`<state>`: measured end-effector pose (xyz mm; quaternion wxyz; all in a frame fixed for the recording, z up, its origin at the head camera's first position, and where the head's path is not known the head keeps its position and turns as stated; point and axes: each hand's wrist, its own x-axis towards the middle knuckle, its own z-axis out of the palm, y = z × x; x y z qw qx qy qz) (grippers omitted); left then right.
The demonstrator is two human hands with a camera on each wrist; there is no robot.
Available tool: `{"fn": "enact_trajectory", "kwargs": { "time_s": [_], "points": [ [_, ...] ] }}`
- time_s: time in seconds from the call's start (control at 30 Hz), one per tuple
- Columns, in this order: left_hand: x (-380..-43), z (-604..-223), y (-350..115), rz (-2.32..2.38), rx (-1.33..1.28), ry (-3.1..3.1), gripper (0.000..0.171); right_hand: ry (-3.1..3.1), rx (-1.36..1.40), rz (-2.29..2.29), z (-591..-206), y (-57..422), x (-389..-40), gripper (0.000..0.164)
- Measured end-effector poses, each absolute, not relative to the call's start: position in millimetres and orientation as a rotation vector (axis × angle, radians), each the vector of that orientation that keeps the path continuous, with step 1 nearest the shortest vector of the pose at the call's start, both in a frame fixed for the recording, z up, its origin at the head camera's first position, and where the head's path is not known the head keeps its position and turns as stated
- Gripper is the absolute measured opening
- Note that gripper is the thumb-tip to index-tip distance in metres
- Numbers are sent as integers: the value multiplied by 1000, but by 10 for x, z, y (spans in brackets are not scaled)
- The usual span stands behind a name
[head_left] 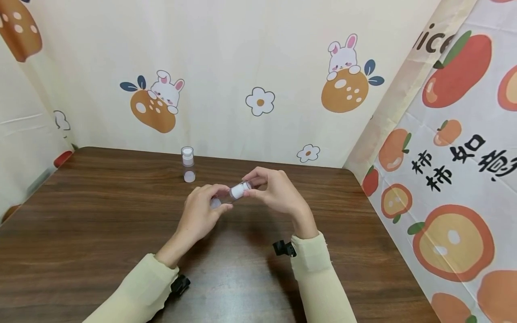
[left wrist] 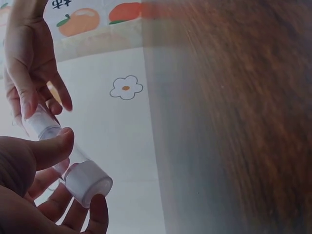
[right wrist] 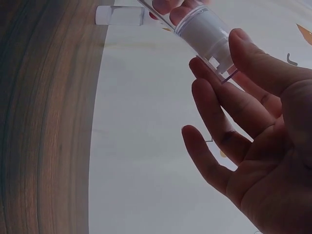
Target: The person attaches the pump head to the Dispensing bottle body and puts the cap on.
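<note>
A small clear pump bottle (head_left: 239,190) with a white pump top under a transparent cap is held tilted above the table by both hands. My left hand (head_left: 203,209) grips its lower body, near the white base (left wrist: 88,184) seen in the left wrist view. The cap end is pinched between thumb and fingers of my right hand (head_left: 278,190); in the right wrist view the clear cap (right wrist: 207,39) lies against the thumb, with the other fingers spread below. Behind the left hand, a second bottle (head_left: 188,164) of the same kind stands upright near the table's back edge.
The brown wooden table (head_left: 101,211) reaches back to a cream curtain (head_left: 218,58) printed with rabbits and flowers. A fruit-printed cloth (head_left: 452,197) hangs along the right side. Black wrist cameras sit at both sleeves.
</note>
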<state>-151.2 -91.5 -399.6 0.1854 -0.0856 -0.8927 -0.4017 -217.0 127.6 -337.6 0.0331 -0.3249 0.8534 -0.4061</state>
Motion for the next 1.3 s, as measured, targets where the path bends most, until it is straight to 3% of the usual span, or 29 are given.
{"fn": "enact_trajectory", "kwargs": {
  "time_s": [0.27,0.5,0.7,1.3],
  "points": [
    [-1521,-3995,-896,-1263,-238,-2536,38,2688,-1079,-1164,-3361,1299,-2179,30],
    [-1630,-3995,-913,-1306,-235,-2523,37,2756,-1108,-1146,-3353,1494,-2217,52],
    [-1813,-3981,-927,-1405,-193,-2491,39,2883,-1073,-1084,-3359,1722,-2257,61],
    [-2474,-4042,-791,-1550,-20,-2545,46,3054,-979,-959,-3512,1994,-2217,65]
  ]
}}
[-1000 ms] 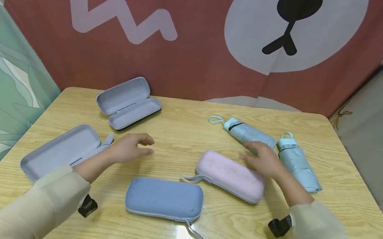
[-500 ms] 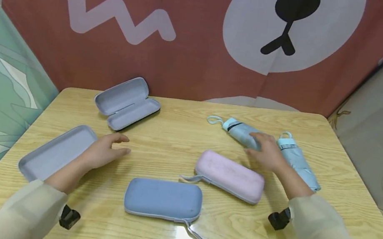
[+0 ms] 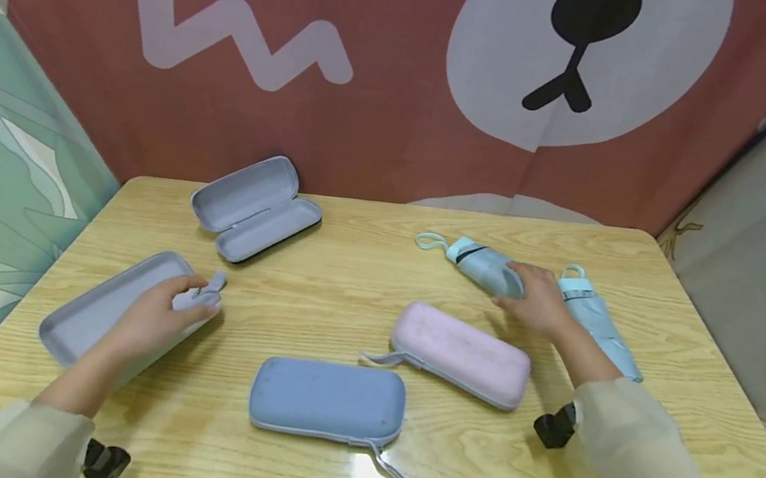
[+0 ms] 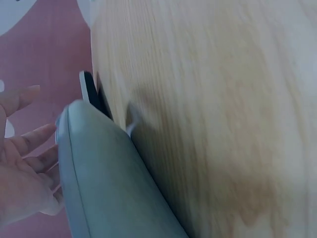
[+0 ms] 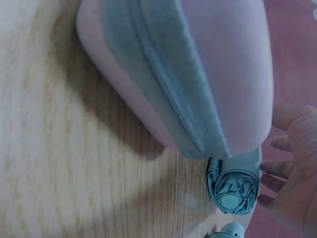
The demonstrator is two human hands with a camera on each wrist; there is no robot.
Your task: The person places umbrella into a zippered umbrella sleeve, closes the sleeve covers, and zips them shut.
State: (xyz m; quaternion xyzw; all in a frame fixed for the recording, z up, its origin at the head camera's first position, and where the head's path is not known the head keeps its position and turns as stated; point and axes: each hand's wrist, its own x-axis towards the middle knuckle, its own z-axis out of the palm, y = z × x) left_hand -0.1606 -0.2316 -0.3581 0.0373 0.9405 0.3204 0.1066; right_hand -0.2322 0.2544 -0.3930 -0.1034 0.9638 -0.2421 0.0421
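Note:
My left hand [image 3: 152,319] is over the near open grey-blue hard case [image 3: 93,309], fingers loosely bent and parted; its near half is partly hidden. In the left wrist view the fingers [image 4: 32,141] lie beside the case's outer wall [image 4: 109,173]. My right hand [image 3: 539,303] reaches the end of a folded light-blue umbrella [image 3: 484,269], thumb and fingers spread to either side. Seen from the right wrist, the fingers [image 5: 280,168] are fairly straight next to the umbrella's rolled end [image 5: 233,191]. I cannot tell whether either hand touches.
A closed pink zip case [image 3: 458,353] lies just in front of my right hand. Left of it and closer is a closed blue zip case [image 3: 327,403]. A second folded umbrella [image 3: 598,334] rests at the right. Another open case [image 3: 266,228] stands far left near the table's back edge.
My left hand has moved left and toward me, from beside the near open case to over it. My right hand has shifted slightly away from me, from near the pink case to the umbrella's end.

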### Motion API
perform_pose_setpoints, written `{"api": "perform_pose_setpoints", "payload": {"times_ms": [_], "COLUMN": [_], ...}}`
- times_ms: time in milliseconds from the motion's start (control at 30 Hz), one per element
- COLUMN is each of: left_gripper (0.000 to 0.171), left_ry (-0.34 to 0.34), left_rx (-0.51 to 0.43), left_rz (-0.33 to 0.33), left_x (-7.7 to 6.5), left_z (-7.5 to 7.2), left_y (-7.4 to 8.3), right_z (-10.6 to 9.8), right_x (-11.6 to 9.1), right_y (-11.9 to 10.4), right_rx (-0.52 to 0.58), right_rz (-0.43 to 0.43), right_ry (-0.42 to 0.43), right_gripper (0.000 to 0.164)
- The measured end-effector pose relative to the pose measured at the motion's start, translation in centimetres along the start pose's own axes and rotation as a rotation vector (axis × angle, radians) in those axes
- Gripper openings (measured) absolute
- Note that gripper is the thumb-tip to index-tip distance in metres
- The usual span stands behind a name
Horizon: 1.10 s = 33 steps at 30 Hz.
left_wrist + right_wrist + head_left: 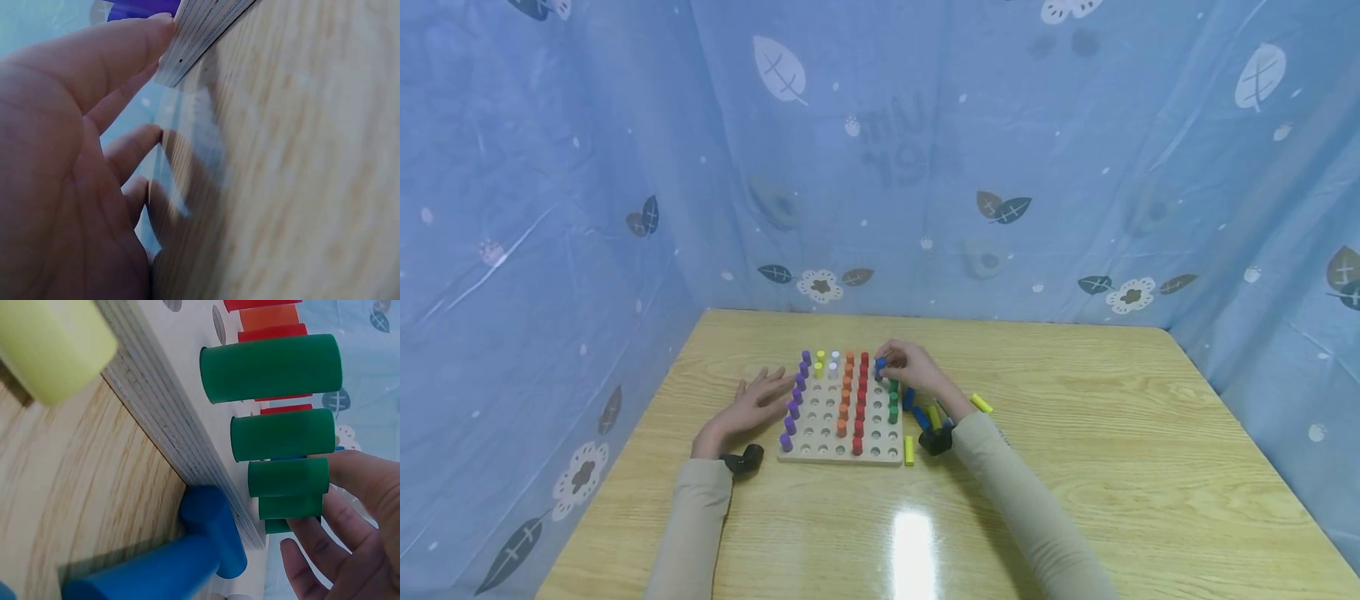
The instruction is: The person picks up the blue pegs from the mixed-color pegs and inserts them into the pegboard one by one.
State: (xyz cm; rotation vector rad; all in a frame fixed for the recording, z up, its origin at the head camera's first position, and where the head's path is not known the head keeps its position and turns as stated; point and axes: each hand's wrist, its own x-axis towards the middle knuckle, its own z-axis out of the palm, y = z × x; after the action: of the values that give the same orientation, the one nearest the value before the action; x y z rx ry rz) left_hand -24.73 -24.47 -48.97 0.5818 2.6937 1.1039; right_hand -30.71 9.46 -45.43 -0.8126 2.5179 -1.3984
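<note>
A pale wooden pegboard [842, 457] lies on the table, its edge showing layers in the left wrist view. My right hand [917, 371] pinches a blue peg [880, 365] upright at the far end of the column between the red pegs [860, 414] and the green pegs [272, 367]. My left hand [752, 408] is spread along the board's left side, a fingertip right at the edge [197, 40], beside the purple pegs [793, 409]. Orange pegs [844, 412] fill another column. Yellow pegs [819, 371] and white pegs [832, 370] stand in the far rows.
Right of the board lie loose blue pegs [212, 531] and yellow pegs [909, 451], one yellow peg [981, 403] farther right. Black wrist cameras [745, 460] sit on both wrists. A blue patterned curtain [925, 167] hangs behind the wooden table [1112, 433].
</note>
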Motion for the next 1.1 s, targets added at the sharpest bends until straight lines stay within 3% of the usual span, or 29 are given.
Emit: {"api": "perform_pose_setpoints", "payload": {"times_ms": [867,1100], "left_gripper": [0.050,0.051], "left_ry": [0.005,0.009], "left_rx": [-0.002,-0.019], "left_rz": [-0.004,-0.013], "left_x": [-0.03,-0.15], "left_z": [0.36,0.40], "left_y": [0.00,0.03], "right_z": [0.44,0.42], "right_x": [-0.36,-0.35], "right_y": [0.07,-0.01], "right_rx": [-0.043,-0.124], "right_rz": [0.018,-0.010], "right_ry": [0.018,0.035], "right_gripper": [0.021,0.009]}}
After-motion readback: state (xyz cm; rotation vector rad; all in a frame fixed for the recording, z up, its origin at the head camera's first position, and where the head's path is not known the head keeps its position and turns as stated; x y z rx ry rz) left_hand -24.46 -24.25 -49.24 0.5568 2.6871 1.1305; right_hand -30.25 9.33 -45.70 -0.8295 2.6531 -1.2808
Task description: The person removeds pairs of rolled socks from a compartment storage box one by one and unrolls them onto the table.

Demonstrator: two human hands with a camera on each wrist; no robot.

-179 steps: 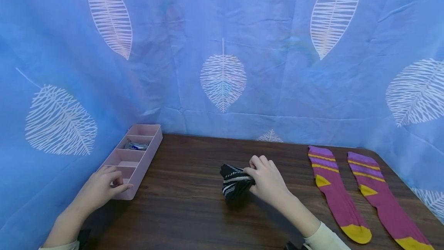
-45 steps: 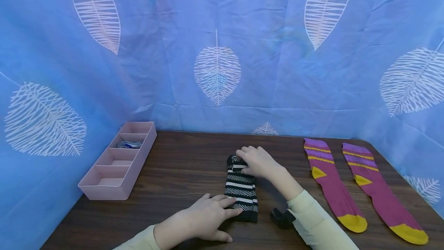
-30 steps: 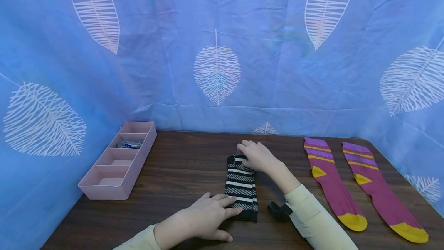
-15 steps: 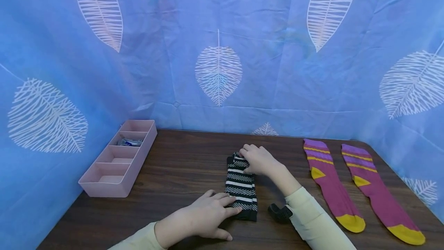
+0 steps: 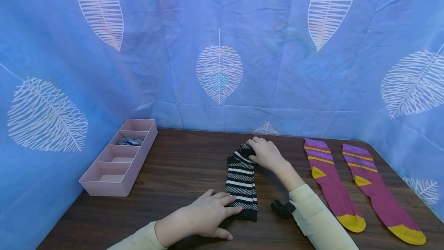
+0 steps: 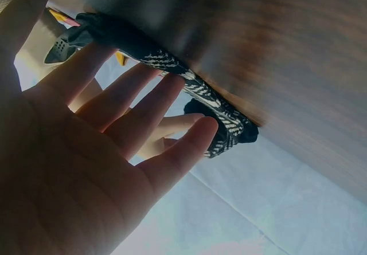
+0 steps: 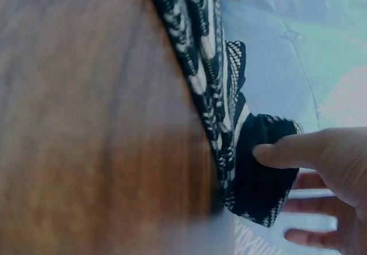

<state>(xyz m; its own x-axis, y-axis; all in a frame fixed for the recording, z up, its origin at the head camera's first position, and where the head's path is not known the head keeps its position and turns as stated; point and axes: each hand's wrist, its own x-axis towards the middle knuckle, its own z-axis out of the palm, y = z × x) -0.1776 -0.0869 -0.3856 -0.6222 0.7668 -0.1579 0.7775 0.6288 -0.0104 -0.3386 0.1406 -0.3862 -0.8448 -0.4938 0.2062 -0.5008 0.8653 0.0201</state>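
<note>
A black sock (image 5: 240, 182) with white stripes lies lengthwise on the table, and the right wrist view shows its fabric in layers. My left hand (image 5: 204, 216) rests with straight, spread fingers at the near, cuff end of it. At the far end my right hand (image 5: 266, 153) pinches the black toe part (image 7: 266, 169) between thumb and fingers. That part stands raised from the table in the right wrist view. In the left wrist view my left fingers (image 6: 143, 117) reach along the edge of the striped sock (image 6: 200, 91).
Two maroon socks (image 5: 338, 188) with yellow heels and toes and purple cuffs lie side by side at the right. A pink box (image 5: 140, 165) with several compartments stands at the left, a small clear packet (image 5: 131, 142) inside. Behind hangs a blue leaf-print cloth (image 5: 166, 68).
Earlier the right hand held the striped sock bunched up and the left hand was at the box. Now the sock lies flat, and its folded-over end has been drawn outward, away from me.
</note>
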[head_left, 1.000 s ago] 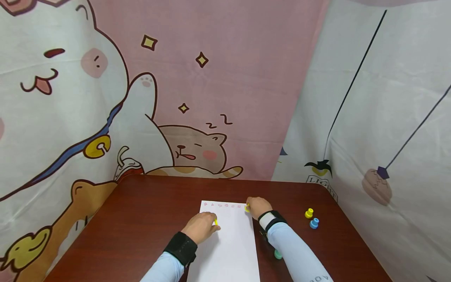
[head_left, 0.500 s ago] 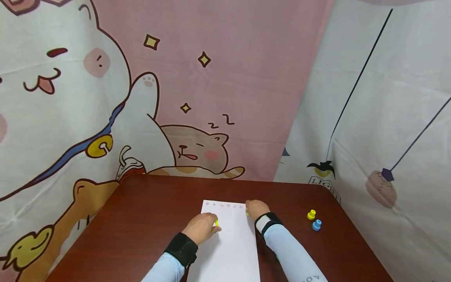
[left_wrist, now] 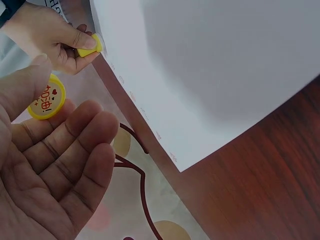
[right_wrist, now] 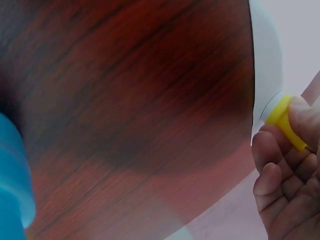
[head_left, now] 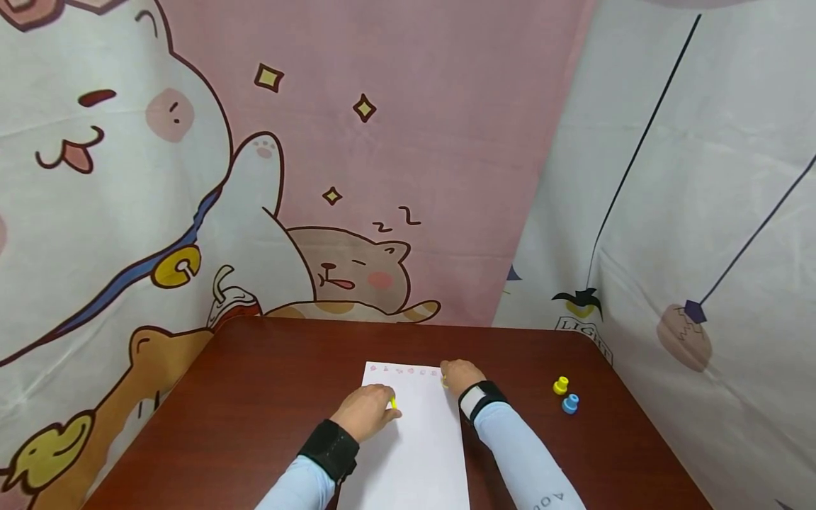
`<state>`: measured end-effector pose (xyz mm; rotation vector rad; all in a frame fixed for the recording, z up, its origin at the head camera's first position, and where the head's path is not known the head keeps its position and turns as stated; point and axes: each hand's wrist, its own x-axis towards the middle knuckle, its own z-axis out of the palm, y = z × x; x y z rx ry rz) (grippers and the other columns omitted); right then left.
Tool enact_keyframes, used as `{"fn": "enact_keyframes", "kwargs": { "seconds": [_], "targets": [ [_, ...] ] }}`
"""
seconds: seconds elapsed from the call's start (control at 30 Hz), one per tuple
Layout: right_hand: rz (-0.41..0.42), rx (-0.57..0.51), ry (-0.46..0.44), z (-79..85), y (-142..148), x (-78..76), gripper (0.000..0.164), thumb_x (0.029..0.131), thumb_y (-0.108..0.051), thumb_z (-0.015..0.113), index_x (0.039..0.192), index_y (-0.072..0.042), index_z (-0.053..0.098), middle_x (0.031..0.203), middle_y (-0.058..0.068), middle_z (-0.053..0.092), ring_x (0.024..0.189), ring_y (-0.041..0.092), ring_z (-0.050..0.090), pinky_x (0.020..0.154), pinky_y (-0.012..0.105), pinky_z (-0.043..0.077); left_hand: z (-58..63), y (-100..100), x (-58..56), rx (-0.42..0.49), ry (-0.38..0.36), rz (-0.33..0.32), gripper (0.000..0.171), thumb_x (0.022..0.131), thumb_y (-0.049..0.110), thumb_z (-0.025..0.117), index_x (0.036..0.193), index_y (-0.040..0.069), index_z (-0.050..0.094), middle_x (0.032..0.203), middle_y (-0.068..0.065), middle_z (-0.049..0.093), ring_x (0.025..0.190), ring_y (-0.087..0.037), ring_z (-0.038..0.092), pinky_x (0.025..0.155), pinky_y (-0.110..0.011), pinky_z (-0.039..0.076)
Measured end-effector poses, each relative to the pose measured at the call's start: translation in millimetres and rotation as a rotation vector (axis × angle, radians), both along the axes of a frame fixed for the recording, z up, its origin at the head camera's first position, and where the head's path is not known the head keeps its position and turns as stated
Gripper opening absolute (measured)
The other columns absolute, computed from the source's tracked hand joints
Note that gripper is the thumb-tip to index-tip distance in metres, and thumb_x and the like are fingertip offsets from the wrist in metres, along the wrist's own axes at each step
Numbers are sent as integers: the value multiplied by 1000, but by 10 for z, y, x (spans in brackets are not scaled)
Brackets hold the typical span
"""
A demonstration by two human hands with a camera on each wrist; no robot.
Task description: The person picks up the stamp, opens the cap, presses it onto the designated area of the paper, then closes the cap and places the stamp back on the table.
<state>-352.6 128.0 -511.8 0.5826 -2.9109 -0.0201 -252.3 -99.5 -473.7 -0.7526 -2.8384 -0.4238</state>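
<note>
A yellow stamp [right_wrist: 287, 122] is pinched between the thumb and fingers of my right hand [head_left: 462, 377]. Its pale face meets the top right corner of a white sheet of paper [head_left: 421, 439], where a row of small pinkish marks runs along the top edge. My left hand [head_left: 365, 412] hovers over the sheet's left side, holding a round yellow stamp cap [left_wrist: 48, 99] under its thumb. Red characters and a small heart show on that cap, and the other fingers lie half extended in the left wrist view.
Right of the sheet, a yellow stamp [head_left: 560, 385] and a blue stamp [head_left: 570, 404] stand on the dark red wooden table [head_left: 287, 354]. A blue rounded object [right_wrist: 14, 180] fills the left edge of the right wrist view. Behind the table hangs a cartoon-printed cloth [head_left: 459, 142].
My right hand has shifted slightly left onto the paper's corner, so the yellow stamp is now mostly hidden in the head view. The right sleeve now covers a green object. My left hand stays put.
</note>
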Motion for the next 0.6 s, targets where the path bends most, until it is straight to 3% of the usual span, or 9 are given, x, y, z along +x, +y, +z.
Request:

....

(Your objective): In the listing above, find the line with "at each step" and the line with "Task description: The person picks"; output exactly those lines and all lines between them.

(Answer to this task):
Note that gripper is the thumb-tip to index-tip distance in metres, and thumb_x and the like are fingertip offsets from the wrist in metres, along the wrist's own axes at each step
Numbers are sent as integers: the value multiplied by 1000, but by 10 for z, y, x (spans in brackets are not scaled)
Brackets hold the typical span
"""
A demonstration by two human hands with a camera on each wrist; no robot.
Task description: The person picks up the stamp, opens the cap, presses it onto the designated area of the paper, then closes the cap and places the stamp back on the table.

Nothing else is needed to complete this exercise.